UNPUBLISHED
UNITED STATES COURT OF APPEALS
FOR THE FOURTH CIRCUIT
No. 08-4035
UNITED STATES OF AMERICA,
Plaintiff – Appellee,
v.
WENDY B. DAUBERMAN,
Defendant – Appellant.
Appeal from the United States District Court for the Eastern
District of Virginia, at Richmond. Henry E. Hudson, District
Judge. (3:07-cr-00040-HEH-2)
Submitted: December 29, 2008 Decided: January 16, 2009
Before WILKINSON and MOTZ, Circuit Judges, and HAMILTON, Senior
Circuit Judge.
Affirmed by unpublished per curiam opinion.
I. Scott Pickus, Richmond, Virginia, for Appellant.
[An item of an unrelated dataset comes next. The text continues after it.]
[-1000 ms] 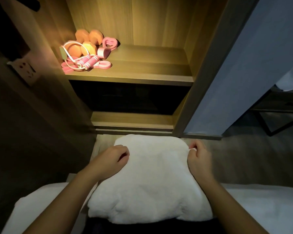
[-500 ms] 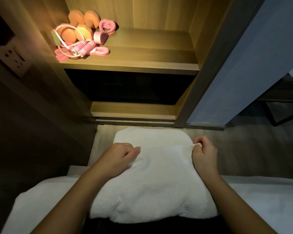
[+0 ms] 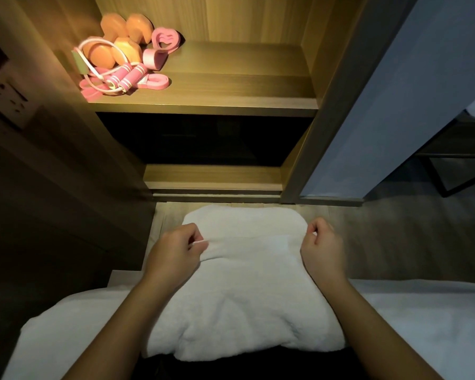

Chuck
Rosenberg, United States Attorney, Sara E. Chase, Assistant
United States Attorney, Richmond, Virginia, for Appellee.
Unpublished opinions are not binding precedent in this circuit.
PER CURIAM:
Wendy B. Dauberman appeals her jury conviction and
forty-eight month sentence for one count of conspiracy to commit
theft of government property, in violation of 18 U.S.C. § 371
(2006); two counts of aiding and abetting the theft of
government property, in violation of 18 U.S.C. §§ 2, 641 (2006);
and three counts each of aiding and abetting: (i) making false
statements affecting Social Security benefits; (ii) concealing
and failing to disclose material facts for Social Security
benefits; and (iii) representative payee misuse, in violation of
42 U.S.C. §§ 408(a) (2000) and 18 U.S.C. § 2 (2006). Dauberman
was convicted along with her son, Crist Dauberman, Jr. (“Crist,
Jr.”), for their roles in a scheme to fraudulently obtain Social
Security Administration (“SSA”) and Department of Veterans
Affairs (“VA”) payments intended for Dauberman’s husband, Crist
Dauberman, Sr. Finding no error, we affirm.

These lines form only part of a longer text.